Recent movements in crypto valuations, new business launches, and the rise of fintech investments have led regulators to “come along-side” the emerging trends in this space and seek, where appropriate, regulatory frameworks that will help “protect customers”. Most of these initial overtures are pertaining to tax-related inquiries from the IRS; however, some regulatory “issues” pertain to securitization, identity management, and anonymity.
At first blush, this seems fairly reasonable. The IRS collects taxes from Americans; many Americans are investing in crypto or new FinTech companies through ICOs. To collect taxes, the IRS needs to know who these customers are. That would appear that these are reasonable constructs to pursue. But dig a little deeper, and the cognitive dissonance starts to show its ugly head.
What the regulators don’t understand about the rise of fintech is one simple point--their inability to properly regulate finance is what drove the fintech revolution in the first place, and what continues to drive them today. The “tech mentality” is one of user-centered design, not just of products or experiences, but of business models and technology stacks. Innovators from all over the world took a look at the financial services category and found it wanting, thus spinning out several value propositions of note. Those include non-fiat based currencies (crypto-currencies), distributed trust systems and non-hierarchical models (blockchain), or confidentiality (anonymity-based hashing). These are features that grew out of a well-earned distrust for financial institutions coming out of a 2008 financial crisis where the regulators failed the community they serve.
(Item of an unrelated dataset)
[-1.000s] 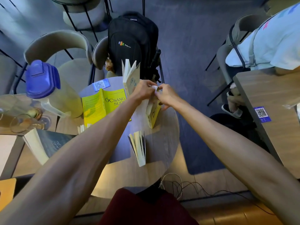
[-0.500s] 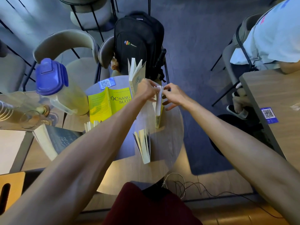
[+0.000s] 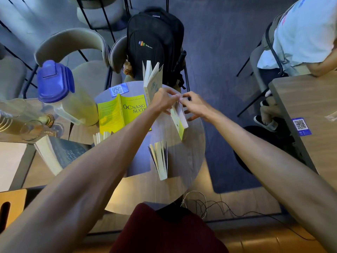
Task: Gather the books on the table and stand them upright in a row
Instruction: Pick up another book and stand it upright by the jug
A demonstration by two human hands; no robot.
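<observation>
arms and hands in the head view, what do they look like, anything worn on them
Both forearms are bare right up to the frame edge: no sleeves, watch, bracelets or gloves. No rings show on the left hand or right hand. Dark red clothing shows at the bottom.

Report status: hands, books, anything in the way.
Left hand and right hand both pinch yellow book upright. Two books standing nearby. Pitcher clear.

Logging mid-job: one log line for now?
both hands: left hand, right hand | holding: yellow-edged book upright | round table | stage: adjusting
</observation>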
As the New York Times points out, the IRS wants to make sure that the average American is paying their taxes on their crypto successes; we’ve seen nothing to indicate that they care about ensuring that the millionaires and billionaires pay their taxes. The IRS intends to track down consumers in America who use crypto programs, whether those programs and businesses are based in the the states or not; we’ve seen nothing to indicate that the regulators are going to enforce taxes on wealthy individuals who place their funds in overseas accounts or tax shelters. So if you are at the top of the financial food chain, you are protected through legal loopholes that the average American cannot afford; if you are an average american using an offshored app, you are a target.
It is within this framework that consumers are migrating, en masse, to new financial products that serve them. Regulators who continually try to punish the average user, while letting the rich slide, will find that the innovation community will stay ahead of them by continually trying to ‘digitize loopholes”. Tech companies move faster than regulators; in order to partner with the new fintech companies on a framework that will be effective here, regulators should set their intentions on the following values:
1. Consistency: legislators and regulators need to enforce their principles on taxation, regulation, and enforcement universally. Two sets of rules (one for the privileged few and one for everyone else) are no longer acceptable.
2. Transparency: regulators and especially legislators need to demonstrate the same level of operational and procedural transparency that they expect from the firm they intend to regulate. The government is an institution which, by design, serves the citizens and the voters. Their operations, and the operations of traditional financial services organizations, need to become more transparent before they can expect the same transparency from Fintech companies.
3. Competition: Regulations, by and large, are now drafted by lobbyists or corporate lawyers to entrench the advantage of traditional firms. Fintech companies don’t need another leg up; we area already faster, better, and more customer centric than the likes of Goldman or JPMorgan Chase. What we do need is a level playing field, and the regulators need to set the rules accordingly.
If regulators don’t learn the lessons of the great recession and fintech revolution, technology companies will continue to engineer their businesses around loopholes in regulatory frameworks that benefit their users. On a long-enough timeline, this will likely result in more “offshoring” of these businesses in more friendly havens where regulatory frameworks are more egalitarian and fair. There is a serious risk of a vicious cycle ensuing that hurts the country as a whole.
The only way to avoid this is for the regulatory bodies to serve ALL their citizens, not the privileged few.